Stroke and the Power of Brain Plasticity
Growing your brain after a stroke
Posted Nov 05, 2016
Although we think that the adult brain remains formed and static, we are finding that the brain changes and heals itself. Even early psychologists like William James (1890) argued that our brain is flexible and changing when he wrote The Principles of Psychology. He called this “plasticity”. But it took another 70 years to provide evidence for this concept. One of the first pioneers was Joseph Altman who first discovered brain cell regeneration—or neurogenesis—in 1962. More recently, by 1999 the psychologist Elizabeth Gould of Princeton University reported that memories can be recorded in neurons that are generated daily.
We are now in the age of bran plasticity. Neurologists and psychologist accept the idea that the brain and its function are not fixed throughout adulthood. Brain plasticity refers to the brain's ability to change throughout life. We continue to learn because the brain keeps reorganizing itself and forming new connections between brain cells. And we have come to understand the method the brain uses to change. Donald Hebb in 1949 wrote The Organization of Behavior and provided us with the Hebbian Theory which specifies that neurons that fire together wire together. If I reward a behavior, my brain will associate that behavior with the reward and encourage that brain connection. In the 1950, after his father suffered a massive stroke, the New York neurologist Paul Bach-y-Rita became interested in how the brain can receive information from different organs. He invented an electrically stimulated chair. Behind the chair, a large camera scanned the area, sending electrical signals of the image to four hundred vibrating stimulators on the chair against the patient's skin. The blind patient could “see” the diffuse image from the senses on his back. He developed this technique into a tongue sensor that goes on top of the tongue while wearing a camera that translates the image to these tongue sensors. The tongue replaces the eye and receives the feedback that the brain “sees”. More recently these techniques have been popularized by Michael Merzenich and Norman Doidge. They developed the idea of both positive and negative plasticity.
We all appreciate positive plasticity. We develop memories and learn new things. Our neurons and white matter that comprise our brain organize in such a way that we form an internal representation of learning and experiences. Representing multiple impressions of the same event under different criterion (smell, look, feel, association, importance, relevance etc.) With positive plasticity we learn new skills and improve our thinking by developing better and more efficient communication between sensory and motor pathways. But with negative plasticity we have followed exactly the same growth but for the wrong outcome. We learn how to behave in ways that are not helpful, and this is not intentional. Negative plasticity causes an increased sense of pain, drug use and compulsive behavior among other negative behaviors.

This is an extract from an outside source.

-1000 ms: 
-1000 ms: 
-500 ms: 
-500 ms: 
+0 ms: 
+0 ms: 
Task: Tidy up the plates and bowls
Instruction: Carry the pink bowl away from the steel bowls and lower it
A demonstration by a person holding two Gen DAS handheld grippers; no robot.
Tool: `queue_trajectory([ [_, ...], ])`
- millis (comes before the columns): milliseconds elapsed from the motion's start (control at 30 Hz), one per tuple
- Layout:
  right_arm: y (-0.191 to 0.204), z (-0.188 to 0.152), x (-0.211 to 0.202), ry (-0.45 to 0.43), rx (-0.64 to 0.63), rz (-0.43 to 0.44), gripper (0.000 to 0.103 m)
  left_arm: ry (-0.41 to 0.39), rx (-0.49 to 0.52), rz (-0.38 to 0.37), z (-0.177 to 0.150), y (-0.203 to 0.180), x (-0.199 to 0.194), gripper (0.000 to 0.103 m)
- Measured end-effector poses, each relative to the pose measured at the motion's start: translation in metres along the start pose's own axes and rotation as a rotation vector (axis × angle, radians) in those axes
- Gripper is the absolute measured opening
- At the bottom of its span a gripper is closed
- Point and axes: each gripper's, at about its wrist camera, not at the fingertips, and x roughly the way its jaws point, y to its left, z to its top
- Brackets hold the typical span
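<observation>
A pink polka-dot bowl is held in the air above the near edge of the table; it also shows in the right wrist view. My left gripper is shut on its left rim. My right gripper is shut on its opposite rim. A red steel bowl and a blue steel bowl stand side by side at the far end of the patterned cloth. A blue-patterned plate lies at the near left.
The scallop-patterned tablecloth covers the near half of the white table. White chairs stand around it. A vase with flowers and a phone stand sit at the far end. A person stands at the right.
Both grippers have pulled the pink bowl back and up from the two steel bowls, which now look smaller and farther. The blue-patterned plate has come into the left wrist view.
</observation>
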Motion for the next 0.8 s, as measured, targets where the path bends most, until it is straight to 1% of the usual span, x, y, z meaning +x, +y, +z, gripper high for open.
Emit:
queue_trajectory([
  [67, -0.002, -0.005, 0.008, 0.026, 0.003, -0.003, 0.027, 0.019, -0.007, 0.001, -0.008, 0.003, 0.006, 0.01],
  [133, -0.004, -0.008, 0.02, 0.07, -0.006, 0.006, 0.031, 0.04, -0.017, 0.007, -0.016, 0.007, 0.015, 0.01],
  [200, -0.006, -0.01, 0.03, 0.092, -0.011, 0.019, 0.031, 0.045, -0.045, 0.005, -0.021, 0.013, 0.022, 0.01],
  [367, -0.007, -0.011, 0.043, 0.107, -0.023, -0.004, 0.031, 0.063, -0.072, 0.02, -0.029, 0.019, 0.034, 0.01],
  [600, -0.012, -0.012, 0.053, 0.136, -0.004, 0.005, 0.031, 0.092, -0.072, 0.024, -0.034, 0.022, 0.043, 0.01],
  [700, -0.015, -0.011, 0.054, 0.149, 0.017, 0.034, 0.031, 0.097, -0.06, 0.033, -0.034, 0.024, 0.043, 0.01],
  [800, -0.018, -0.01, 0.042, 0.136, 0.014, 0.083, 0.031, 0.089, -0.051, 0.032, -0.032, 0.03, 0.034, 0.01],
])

Pain, for example, is generated in the brain, and the only way to stop pain is to retrain the brain. Opioids lead to morphine and eventually leads to a situation where no medication is able to stop the brain from feeling the pain. We have retrained the brain to develop more neural pathways to feel the pain every time we try and numb the pain by medication. The death of Prince and Michael Jackson is a testament to how strong the brain is in feeling pain.
Stroke offers us a window into how fast and dramatic brain plasticity can be. A stroke occurs when a part of the brain dies. It can be caused by a blood clot or obstruction of an artery (Ischemia). Or alternatively where a ruptured artery and the neurons are flooded (Hemorrhage). There are other repercussions from these two events, with an accumulation of fluid/pressure on the brain (Edema) and the disruption of the sodium-potassium pump.
In the Copenhagen stroke study, a study headed by Henrik Jørgensen from Bispebjerg Hospital, Copenhagen, Denmark reported that one in five stroke patients died in hospital, one in seven were discharged to a nursing home, and over half of stroke patients were discharged to their own home. Half of those that went home improved. What happens to these lucky quarter of the stroke victims who improve is a testament about brain plasticity. With all strokes there is a shadow that surrounds the dead tissue in the brain--penumbra. Penumbra are cells waiting to die. Whether these cells die or recover is dependent upon how fast the brain uses these cells for learning. And the clock is ticking. Every minute of delay to treatment is said to cost a patient 1.9 million brain cells. By early referral to physiotherapy, occupational therapy, and speech language pathologist services the brain heals itself.
We have an ageist view of health. Instead of referring older adults to therapy we instead shuffle them over to wards. Brain plasticity is still available for older adults. But in our ageist view we judge older adults as ready to die and we fulfill this judgement by not helping their brain become re-engaged.